Андрей проводил меня до дому и завернул со мной внутрь. Как всегда, он раскрыл мой учебник «закона». – «Пустыня, – прочел он из главы о „монашестве пустынножительном“, – бывшая дотоле безлюдною, вдруг оживилась. Великое множество старцев наполнило оную и читало в ней, пело, постилось, молилось». – Он взял карандаш и бумагу и нарисовал этих старцев.

Карманова, у которой еще оставались здесь кое-какие дела, прикатила и прожила у нас несколько дней. Благодушная, улыбаясь приятно, она поднесла маман «Библию». – Тут есть такое! – сказала она.

Я подслушал кое-что, когда дамы, сияющие, обнявшись, удалились к маман. Оказалось, что Ольги Кусковой уже нет в живых. Она плохо понимала свое положение, и инженерша принуждена была с ней обстоятельно поговорить. А она показала себя недотрогой. Отправилась на железнодорожную насыпь, накинула полотняный мешок себе на голову и, устроясь на рельсах, дала переехать себя пассажирскому поезду.

Время, которое инженерша у нас провела, хорошо было тем, что маман отвлеклась от меня, не бросала на меня драматических взглядов и не сопровождала их вздохами.

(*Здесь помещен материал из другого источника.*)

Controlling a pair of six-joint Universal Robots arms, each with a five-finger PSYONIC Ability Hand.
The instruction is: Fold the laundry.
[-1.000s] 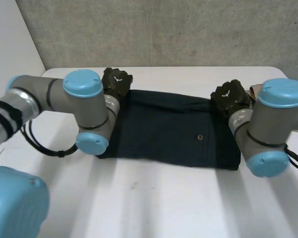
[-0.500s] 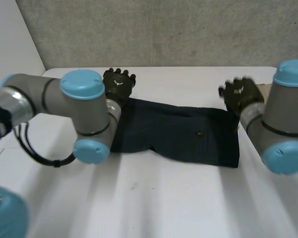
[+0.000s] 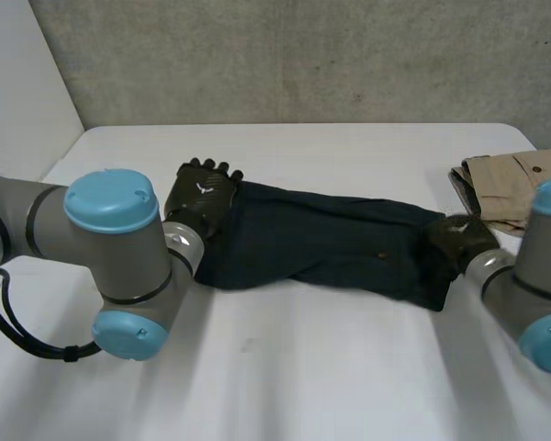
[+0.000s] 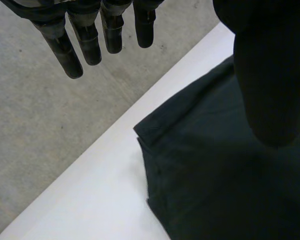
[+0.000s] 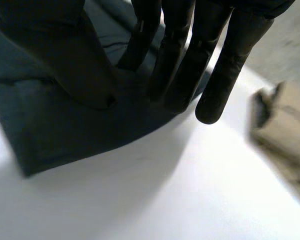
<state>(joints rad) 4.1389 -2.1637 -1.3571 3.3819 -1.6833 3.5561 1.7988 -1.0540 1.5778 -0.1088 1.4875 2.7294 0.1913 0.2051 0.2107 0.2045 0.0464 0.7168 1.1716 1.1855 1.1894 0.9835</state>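
The left robot hand [image 3: 200, 195] is held slack, empty, at one end of the dark navy cloth garment [image 3: 321, 241]; the right robot hand [image 3: 459, 241] is laid flat on the other. Judged half-folded on the white table [image 3: 303, 367]; beige folded garment [image 3: 510, 184] done beside.

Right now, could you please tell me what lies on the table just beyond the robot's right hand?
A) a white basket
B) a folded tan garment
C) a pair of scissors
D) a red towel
B: a folded tan garment lies near the table's right edge, just beyond the right hand, which is at the end of the dark navy garment.
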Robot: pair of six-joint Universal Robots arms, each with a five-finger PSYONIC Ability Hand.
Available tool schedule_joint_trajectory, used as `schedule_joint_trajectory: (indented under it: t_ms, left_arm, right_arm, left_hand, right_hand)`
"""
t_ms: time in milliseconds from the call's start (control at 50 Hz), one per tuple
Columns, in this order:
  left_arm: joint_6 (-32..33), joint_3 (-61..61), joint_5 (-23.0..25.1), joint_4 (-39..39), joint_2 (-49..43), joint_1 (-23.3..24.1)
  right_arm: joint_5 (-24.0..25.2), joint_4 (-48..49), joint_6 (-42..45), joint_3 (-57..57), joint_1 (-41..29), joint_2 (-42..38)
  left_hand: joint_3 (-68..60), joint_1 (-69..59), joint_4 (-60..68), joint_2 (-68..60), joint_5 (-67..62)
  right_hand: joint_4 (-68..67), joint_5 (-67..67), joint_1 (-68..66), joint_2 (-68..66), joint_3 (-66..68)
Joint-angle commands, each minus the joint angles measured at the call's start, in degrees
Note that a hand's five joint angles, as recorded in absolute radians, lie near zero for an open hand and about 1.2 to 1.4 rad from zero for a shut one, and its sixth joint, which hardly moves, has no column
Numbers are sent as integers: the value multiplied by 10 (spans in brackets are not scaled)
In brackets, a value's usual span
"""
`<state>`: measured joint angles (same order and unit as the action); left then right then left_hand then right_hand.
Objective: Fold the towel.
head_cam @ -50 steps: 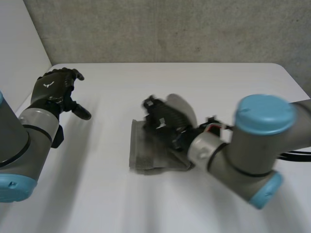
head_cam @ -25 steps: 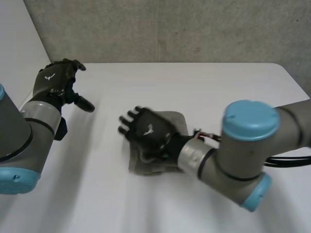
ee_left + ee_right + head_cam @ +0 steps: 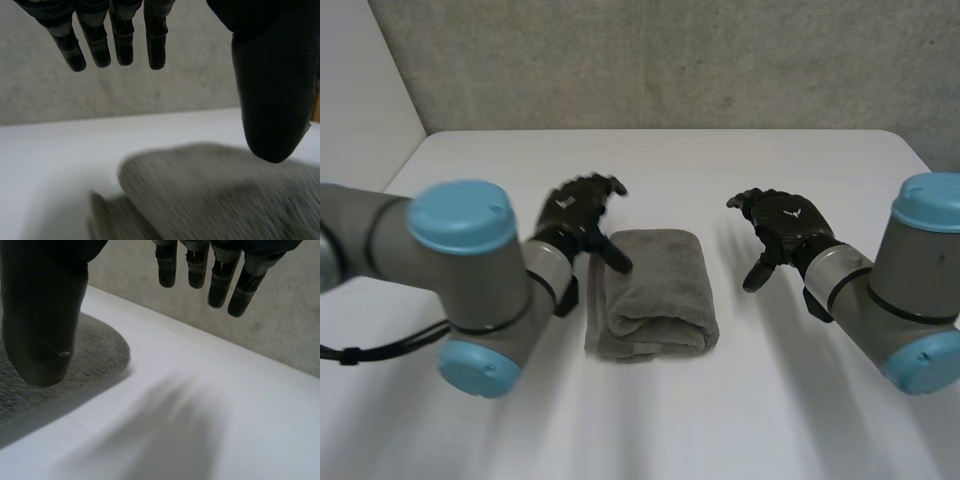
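One white bench [image 3: 720, 160] carries one grey towel [image 3: 655, 290], folded, at its middle. My left robot hand [image 3: 575, 212] is spread, thumb over the towel's left edge; my right robot hand [image 3: 785, 222], also spread, hovers apart on the right.
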<state>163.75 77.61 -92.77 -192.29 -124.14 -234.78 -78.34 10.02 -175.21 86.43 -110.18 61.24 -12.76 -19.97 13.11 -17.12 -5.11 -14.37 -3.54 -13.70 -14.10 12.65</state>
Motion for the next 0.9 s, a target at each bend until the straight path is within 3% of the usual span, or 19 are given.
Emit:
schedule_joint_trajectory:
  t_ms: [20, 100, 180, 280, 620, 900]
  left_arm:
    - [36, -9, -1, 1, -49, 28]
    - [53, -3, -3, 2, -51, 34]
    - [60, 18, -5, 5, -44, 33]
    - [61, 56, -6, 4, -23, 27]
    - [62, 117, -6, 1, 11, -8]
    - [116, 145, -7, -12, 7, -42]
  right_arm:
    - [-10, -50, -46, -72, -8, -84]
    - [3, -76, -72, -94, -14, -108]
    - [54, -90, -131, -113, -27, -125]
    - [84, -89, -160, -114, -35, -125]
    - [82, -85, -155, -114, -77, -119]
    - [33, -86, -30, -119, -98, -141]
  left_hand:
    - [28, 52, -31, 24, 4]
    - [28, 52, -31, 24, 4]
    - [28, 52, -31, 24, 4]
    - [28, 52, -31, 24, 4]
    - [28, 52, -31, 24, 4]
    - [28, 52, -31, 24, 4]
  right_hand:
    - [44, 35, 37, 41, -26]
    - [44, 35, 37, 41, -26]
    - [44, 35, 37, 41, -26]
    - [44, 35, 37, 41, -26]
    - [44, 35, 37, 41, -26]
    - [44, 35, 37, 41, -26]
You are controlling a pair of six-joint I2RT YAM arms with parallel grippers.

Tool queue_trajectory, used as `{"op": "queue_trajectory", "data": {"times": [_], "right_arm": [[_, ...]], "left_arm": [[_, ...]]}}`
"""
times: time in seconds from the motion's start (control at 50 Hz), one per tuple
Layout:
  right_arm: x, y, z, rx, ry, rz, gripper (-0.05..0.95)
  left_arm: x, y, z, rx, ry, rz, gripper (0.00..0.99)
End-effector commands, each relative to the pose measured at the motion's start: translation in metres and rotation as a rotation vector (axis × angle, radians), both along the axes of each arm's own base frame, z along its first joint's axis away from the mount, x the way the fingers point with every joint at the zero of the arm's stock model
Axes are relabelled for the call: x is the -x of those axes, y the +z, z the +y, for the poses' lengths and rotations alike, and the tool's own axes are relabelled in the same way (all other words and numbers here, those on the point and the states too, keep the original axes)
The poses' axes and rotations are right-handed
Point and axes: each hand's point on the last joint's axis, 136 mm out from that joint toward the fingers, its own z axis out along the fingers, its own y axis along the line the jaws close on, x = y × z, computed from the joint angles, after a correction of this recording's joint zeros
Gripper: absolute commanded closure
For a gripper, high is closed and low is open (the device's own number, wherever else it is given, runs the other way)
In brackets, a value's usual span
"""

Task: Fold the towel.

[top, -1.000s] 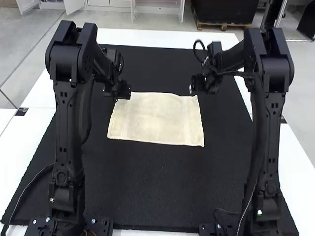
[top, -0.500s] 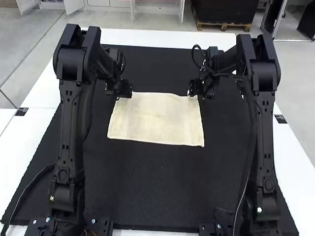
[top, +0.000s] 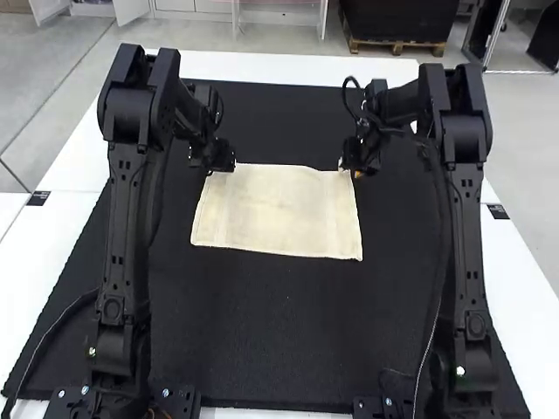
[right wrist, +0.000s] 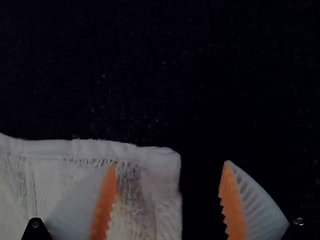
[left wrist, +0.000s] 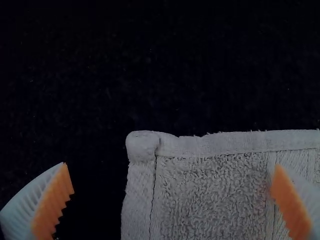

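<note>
Find one black mat [top: 288, 332] on one white surface [top: 262, 66], one terry towel [top: 279, 209] spread over it, and, blocking two far corners, left claw [top: 218, 161] and right claw [top: 356, 161], both released.

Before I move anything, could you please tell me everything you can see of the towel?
The towel is cream, with looped pile, stitched hems and a band near each short side. It lies nearly flat on the black mat, a rough rectangle, its far-left corner bulky. The open left tool is at that corner, the open right tool at the far-right one; I cannot tell whether either touches it.
</note>
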Motion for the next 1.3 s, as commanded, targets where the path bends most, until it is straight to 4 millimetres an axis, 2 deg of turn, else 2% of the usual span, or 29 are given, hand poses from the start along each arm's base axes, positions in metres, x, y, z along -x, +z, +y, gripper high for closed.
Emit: {"op": "queue_trajectory", "data": {"times": [0.0, 0.04, 0.08, 0.14, 0.26, 0.32, 0.38, 0.5, 0.58, 0.72, 0.76, 0.84, 0.86, 0.9, 0.92, 0.94, 1.18, 1.24, 1.28], "right_arm": [[0.009, -0.024, -0.009, -0.121, -0.103, 0.114, 0.43], [0.012, -0.029, -0.009, -0.113, -0.096, 0.135, 0.45], [0.016, -0.031, -0.008, -0.109, -0.084, 0.151, 0.54], [0.022, -0.035, -0.009, -0.098, -0.058, 0.175, 0.53], [0.030, -0.040, -0.007, -0.064, -0.006, 0.189, 0.33], [0.034, -0.043, -0.005, -0.051, 0.016, 0.200, 0.30], [0.037, -0.047, -0.003, -0.048, 0.027, 0.210, 0.22], [0.042, -0.052, 0.004, -0.024, 0.053, 0.222, 0.12], [0.042, -0.054, 0.003, -0.013, 0.039, 0.224, 0.10], [0.056, -0.063, 0.014, -0.055, 0.051, 0.291, 0.15], [0.060, -0.065, 0.014, -0.061, 0.053, 0.309, 0.20], [0.064, -0.068, 0.016, -0.093, 0.033, 0.333, 0.45], [0.064, -0.068, 0.015, -0.096, 0.023, 0.335, 0.54], [0.062, -0.068, 0.014, -0.107, 0.013, 0.332, 0.80], [0.060, -0.067, 0.012, -0.109, 0.005, 0.328, 0.87], [0.059, -0.066, 0.010, -0.112, -0.006, 0.325, 0.89], [0.042, -0.048, 0.008, -0.125, -0.023, 0.274, 0.90], [0.037, -0.034, 0.009, -0.135, -0.045, 0.254, 0.73], [0.035, -0.027, 0.009, -0.139, -0.052, 0.244, 0.68]], "left_arm": [[0.000, -0.022, 0.007, 0.036, 0.036, 0.034, 0.061], [0.000, -0.022, 0.006, 0.053, 0.039, 0.037, 0.064], [0.002, -0.025, 0.007, 0.058, 0.048, 0.044, 0.074], [0.004, -0.028, 0.009, 0.072, 0.058, 0.054, 0.087], [0.009, -0.033, 0.006, 0.115, 0.052, 0.075, 0.077], [0.010, -0.034, 0.007, 0.121, 0.062, 0.080, 0.048], [0.011, -0.037, 0.006, 0.119, 0.059, 0.086, 0.048], [0.020, -0.053, 0.000, 0.093, 0.032, 0.119, 0.051], [0.027, -0.063, -0.005, 0.075, 0.011, 0.151, 0.061], [0.035, -0.076, -0.012, 0.052, -0.009, 0.188, 0.067], [0.039, -0.080, -0.015, 0.048, -0.012, 0.204, 0.113], [0.044, -0.085, -0.018, 0.044, -0.019, 0.228, 0.220], [0.046, -0.086, -0.019, 0.044, -0.020, 0.237, 0.266], [0.047, -0.087, -0.019, 0.043, -0.020, 0.244, 0.341], [0.049, -0.088, -0.019, 0.043, -0.021, 0.250, 0.359], [0.049, -0.087, -0.019, 0.039, -0.018, 0.254, 0.361], [0.046, -0.069, -0.026, 0.048, -0.034, 0.237, 0.367], [0.047, -0.062, -0.032, 0.051, -0.046, 0.233, 0.344], [0.048, -0.057, -0.034, 0.052, -0.051, 0.233, 0.269]]}}
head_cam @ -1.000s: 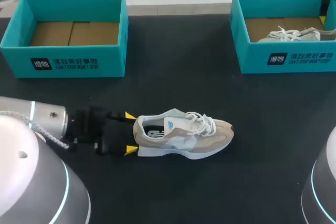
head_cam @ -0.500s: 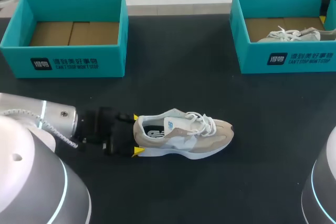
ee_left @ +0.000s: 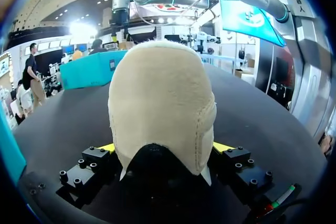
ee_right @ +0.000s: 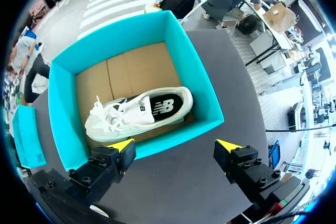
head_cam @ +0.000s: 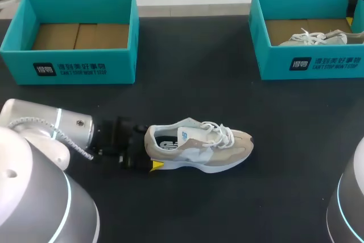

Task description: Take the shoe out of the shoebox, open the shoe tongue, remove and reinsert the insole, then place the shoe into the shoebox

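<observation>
A beige and white shoe [head_cam: 199, 143] lies on its sole in the middle of the black table, toe pointing right. My left gripper [head_cam: 149, 147] is at its heel, open, with one yellow fingertip [head_cam: 156, 165] showing by the sole. In the left wrist view the heel [ee_left: 160, 108] fills the space between the open fingers [ee_left: 107, 147] of that gripper [ee_left: 165, 148], hiding most of both tips. My right gripper [ee_right: 174, 145] hangs open and empty above the right teal shoebox [ee_right: 202, 82], where a second, white shoe [ee_right: 139, 111] lies.
An empty teal shoebox [head_cam: 74, 66] stands at the back left. The right shoebox [head_cam: 310, 64] stands at the back right with the white shoe [head_cam: 315, 38] inside. Bare black table lies between the boxes and around the shoe.
My left gripper has slid to the right, and its fingers now stand on either side of the shoe's heel. The shoe and the right arm have not moved.
</observation>
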`<action>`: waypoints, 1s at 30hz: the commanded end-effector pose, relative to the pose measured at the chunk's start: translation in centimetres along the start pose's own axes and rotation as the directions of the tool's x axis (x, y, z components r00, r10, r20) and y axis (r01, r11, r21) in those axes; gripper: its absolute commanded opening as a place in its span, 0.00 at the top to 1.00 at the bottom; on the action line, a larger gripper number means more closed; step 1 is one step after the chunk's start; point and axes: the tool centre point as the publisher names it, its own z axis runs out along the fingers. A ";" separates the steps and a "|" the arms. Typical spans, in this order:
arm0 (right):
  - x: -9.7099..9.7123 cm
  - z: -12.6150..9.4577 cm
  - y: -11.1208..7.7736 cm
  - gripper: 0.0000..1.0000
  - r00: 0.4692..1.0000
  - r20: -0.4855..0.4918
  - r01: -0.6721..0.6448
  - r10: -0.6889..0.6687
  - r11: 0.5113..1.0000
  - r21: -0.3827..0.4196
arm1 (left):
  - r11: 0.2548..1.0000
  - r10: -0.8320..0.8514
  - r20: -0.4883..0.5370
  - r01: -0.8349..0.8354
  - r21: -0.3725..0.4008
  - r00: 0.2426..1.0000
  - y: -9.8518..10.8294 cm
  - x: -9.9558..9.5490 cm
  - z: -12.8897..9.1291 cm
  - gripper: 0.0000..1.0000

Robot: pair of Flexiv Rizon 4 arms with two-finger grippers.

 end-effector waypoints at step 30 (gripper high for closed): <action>0.6 -0.1 -0.3 0.00 1.000 0.003 0.019 -0.019 1.000 0.010 | 1.000 -0.013 -0.010 0.013 -0.024 1.000 0.1 -0.1 0.7 1.00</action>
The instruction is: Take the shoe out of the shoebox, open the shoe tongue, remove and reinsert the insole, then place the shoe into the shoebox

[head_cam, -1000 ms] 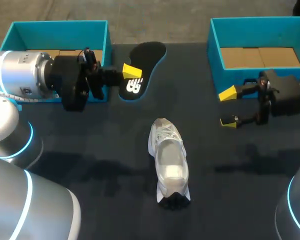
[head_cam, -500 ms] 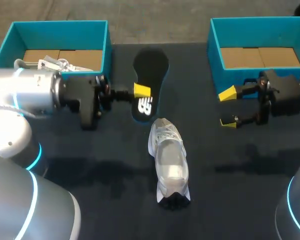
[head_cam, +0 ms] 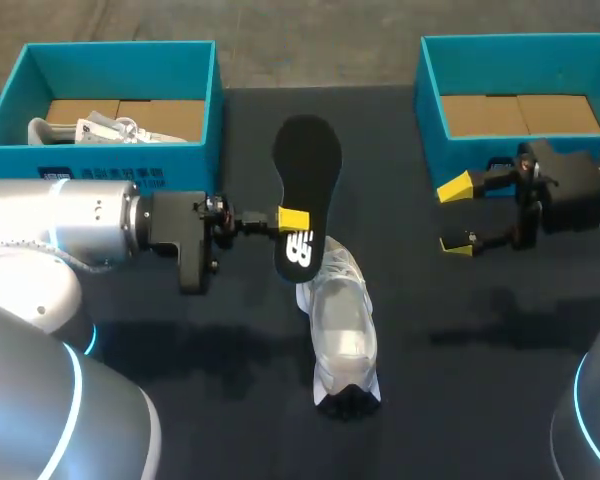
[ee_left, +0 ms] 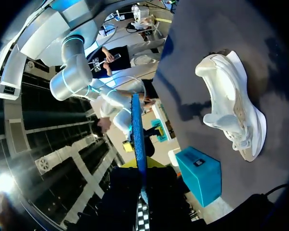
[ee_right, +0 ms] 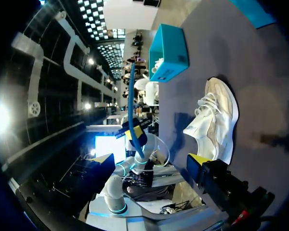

Я этой осенью стал репетитором у одного пятиклассника. Бравый, он был больше и толще меня и басил. Иногда, когда я с ним сидел, к нам являлся отец его. – Вы, если что, – говорил он мне, – ставьте в известность меня. Я буду драть. – И рассказал, что дерет при полиции: дома мерзавец орет и соседи сбегаются. Я вспоминал тогда Васю. Поэзия детства оживала во мне.

Я был занят теперь, и с девицами мне разгуливать некогда было. В свободное время я читал «Мизантропа» или «Дон Жуана». Они мне понравились летом, и я, когда ученик заплатил мне, купил их себе.

В эту зиму со мной не случилось ничего интересного. Разочарованный, ожесточенный, оттолкнутый, я уже не соблазнялся примером Манилова с Чичиковым. Я теперь издевался над дружбой, смеялся над Гвоздёвым с Софронычевым, над магистром фармации Юттом.